#### Aim of the task
Search the listing for the string "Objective". Copy every line that has it.

------------

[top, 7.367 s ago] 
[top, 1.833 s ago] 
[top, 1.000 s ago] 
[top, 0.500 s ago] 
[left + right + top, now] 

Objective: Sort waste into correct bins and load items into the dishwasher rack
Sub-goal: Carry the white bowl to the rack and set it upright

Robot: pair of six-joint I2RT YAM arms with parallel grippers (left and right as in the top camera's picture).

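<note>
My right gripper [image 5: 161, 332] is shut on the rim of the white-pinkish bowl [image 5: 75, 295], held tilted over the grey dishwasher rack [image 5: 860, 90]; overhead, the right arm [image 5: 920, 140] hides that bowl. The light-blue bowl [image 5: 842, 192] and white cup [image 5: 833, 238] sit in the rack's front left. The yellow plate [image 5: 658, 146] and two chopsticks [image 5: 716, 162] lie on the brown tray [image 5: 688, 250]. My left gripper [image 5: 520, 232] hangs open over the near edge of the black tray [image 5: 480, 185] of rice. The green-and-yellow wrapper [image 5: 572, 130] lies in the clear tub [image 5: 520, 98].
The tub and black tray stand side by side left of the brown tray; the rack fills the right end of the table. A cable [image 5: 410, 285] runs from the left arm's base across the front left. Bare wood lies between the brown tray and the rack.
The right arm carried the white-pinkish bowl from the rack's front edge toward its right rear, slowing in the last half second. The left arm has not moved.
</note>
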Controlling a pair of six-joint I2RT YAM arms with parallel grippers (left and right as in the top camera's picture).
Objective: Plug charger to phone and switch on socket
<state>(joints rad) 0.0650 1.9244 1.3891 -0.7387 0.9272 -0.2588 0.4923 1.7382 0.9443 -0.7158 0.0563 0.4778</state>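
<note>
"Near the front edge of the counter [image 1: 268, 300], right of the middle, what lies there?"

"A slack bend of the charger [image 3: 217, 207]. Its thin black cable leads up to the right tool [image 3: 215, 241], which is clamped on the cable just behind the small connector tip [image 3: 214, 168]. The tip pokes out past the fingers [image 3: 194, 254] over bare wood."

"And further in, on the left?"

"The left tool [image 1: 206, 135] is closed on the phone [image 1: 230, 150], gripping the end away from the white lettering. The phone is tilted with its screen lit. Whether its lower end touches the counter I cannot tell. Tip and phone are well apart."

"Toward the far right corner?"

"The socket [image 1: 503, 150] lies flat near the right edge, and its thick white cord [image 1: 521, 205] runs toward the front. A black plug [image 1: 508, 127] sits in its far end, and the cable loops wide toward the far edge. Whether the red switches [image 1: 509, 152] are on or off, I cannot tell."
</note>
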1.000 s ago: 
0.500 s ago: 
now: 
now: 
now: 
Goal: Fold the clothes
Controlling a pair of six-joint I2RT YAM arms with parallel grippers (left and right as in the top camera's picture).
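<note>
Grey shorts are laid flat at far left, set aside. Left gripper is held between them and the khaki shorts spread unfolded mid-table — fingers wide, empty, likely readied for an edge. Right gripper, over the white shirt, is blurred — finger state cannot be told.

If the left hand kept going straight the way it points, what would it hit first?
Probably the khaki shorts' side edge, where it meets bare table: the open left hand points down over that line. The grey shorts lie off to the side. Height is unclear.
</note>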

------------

#### Reply to the exercise
Objective: Sort waste into correct bins and load items into the dishwasher rack
Objective: Plug charger to phone and switch on socket

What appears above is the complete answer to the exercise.